4. 4. – 6. 4. 2025
After the great success of the first adventure of the intrepid archaeologist Indiana Jones in the film Raiders of the Lost Ark (1981), director Steven Spielberg and producer George Lucas decided to follow up with a sequel, Indiana Jones and the Temple of Doom (1984), which is, however, a somewhat unconventional sequel.
Firstly, it takes place before the Conquerors. Secondly, apart from the main character, none of the other Conquerors appear in it. Thirdly, although Indy wears a hat, cracks a whip, is afraid of snakes and travels the world in search of rare artifacts of human history, he otherwise does not resemble himself from the previous film in terms of character. Fourthly, the film refers to completely different cinematic or literary predecessors, which aesthetically distinguishes it from the previous film. And it is precisely the last-mentioned point that I will focus on in the following lines.
The second Indiana Jones and the Temple of Doom, together with the fourth Indiana Jones and the Kingdom of the Crystal Skull (2008), belongs to the half of the "Lucasberger" film series that is less popular with viewers. However, this fact does not speak so much about their lack of quality as about the clash of artistic concept with the idea of a "good story told". Both of them reflect the volatile encyclopedic nature of the Jones series even more extreme than the other two, when the form of the films is based on quoted patterns - which is especially true for Temple of Doom. The conquerors drew on those well-known to Western viewers: films about the (inter)war period, westerns, biblical films or oriental adventure stories. But Temple of Doom offers adventures of a Burroughsian (Tarzan), Kiplingian (Jungle Books) or Salgarian (Sandokan) nature, where African or Indian motifs are mainly used, and realistically motivated elements are freely combined with "irrational" Eastern mysticism.

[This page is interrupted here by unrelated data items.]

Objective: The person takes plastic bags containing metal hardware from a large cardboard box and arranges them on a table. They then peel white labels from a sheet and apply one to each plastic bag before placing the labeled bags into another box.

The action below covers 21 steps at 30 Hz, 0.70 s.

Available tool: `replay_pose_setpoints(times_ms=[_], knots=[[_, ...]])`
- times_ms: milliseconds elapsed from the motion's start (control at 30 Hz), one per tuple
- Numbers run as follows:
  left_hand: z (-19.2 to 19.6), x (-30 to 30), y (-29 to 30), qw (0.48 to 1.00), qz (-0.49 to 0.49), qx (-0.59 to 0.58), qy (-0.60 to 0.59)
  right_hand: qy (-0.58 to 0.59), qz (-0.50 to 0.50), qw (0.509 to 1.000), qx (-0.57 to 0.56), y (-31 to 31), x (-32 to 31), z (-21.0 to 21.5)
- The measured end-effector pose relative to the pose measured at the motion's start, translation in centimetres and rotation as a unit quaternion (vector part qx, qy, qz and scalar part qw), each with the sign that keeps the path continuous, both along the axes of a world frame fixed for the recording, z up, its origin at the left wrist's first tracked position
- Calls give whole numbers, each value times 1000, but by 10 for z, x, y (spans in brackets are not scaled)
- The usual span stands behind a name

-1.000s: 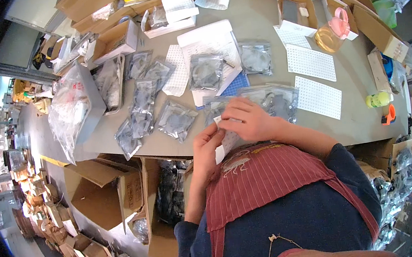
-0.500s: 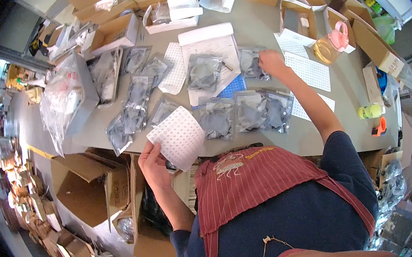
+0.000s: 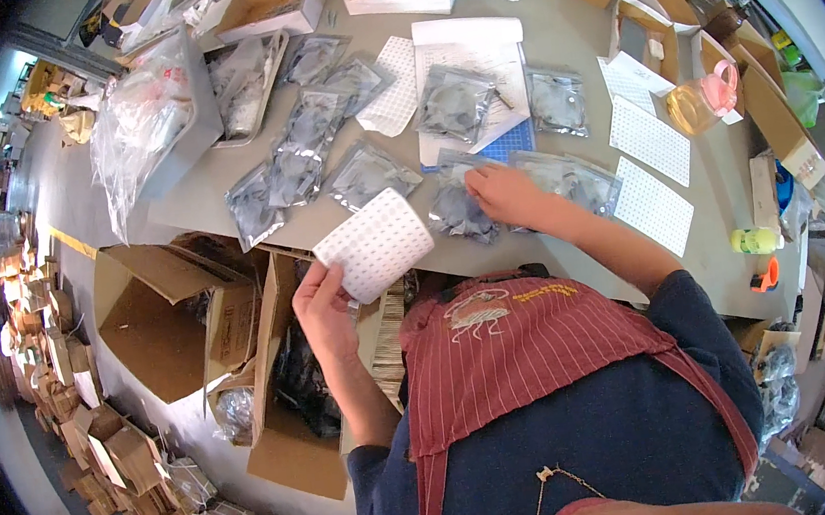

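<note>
Head view. Landmark: the blue mat [image 3: 513, 142], a strip showing under white papers [image 3: 467, 48] on the counter [image 3: 565, 35].

Left hand [image 3: 324, 292], left of and nearer than the mat: thumb and fingers pinched together on the lower left edge of a dotted sheet [image 3: 374, 244]. Sheet is lifted, bowed, dots facing up. Edge hold probably leaves the dots uncovered and the paper uncreased.

Right hand [image 3: 507, 197], just nearer than the mat: fingers curled down over the upper part of a clear bag [image 3: 458, 214] with dark contents. Fingertips not clear; cannot make out whether this grip pinches the plastic or only rests on it. Bag lies flat, perhaps steadied by the hand.

More flat bags [image 3: 565, 179] right of and nearer than the mat, partly behind the right forearm. Others overlap in a heap [image 3: 305, 143] well left of the mat; picking one out there might drag its neighbours. Spare sheets [image 3: 650, 135] lie right of the mat, dots up, likely for easy reach.

Beyond them, farther right of the mat, a pink-lidded bottle [image 3: 702, 98] crowds cardboard boxes. Far left of the mat: a grey bin [image 3: 200, 104] draped in loose plastic, narrowing that side.
</note>
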<state>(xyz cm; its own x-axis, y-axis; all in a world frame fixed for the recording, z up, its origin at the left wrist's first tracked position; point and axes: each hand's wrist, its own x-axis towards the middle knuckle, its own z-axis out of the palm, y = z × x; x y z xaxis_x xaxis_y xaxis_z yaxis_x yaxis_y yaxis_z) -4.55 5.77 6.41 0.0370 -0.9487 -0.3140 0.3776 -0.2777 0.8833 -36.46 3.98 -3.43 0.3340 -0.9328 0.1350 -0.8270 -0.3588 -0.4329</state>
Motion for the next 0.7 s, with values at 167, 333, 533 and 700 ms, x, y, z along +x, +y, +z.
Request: replay_pose_setpoints(times_ms=[167, 333, 533, 700], knots=[[7, 0, 8, 997, -73, 6, 4, 154, -37, 987, -5, -6, 16, 14], [12, 14, 8, 991, -135, 11, -13, -62, 8, 998, -20, -9, 70, 95], [20, 36, 1, 985, -171, 8, -6, -186, 160, 964, -103, -17, 149, 114], [8, 58, -6, 983, -178, 22, -24, -195, 142, 966, -95, -21, 176, 110]])
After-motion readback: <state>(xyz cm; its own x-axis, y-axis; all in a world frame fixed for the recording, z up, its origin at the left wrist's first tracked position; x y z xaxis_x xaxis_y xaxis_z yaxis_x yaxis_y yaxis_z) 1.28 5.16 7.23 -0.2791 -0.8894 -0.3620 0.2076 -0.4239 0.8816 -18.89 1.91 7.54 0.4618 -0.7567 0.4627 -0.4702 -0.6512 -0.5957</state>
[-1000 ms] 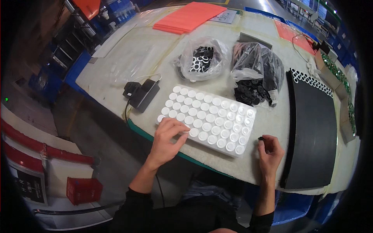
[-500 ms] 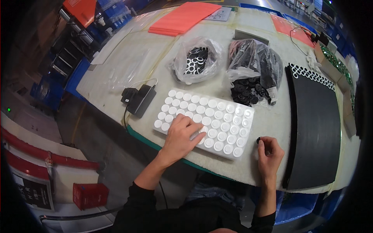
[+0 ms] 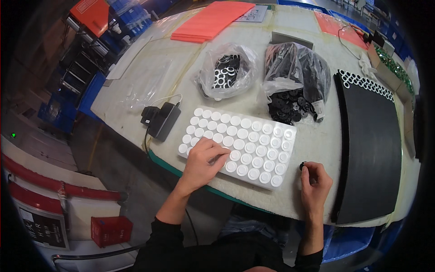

The insidiousness of Temple of Doom lies mainly in the frantic collage-like nature with which these - in themselves more difficult to accept - motifs are arranged one after the other, without the Western viewer being given the opportunity to experience the certainties of their own Euro-American world for at least a moment. The thoughtful homage to Eastern culture-smeared junk begins with a ludicrously dizzying exposition, in which a Busby Berkeley musical, a grotesque crowd scene in an Obi-wan bar, a bizarre city chase, a fall from a plane on an inflatable boat, a ride down a snowy slope, etc.
The viewer is driven at a relentless speed from the urban environment to exotic India, where the certainties of Western culture end, physical assumptions do not apply, evil pagan cults reign and magic spells or dark hypnosis are at work. Just as the means of transport are constantly changing in the action exposition, the modes of narration and genre formulas (including Hollywood screwball comedy) continue to change, with the pace of individual sequences not following the classic rhythm of "slower-faster-slower-faster", but rather "fast-fast-fast-slow-slow-fast-fast-fast". The constant flow of exotic stimuli, shocking elements, dizzying action attractions, dark environments and ruthlessly black humor thus evokes disturbing and even tiring feelings. Unfortunately, these distract from the impressive filmmaking awareness and self-confidence of the film, which would have completely fallen apart narratively and motivically in many others, but under Spielberg's solid direction, it is still a fascinating - if sometimes deliberately ugly - experiment with the genre, stylistic and narrative possibilities of action cinema.
Terms and conditions | Personal data protection
© Městské informační a kulturní středisko Krnov 2024
With financial support from City of Krnov, Czech audiovisual fund and Ministry of Culture.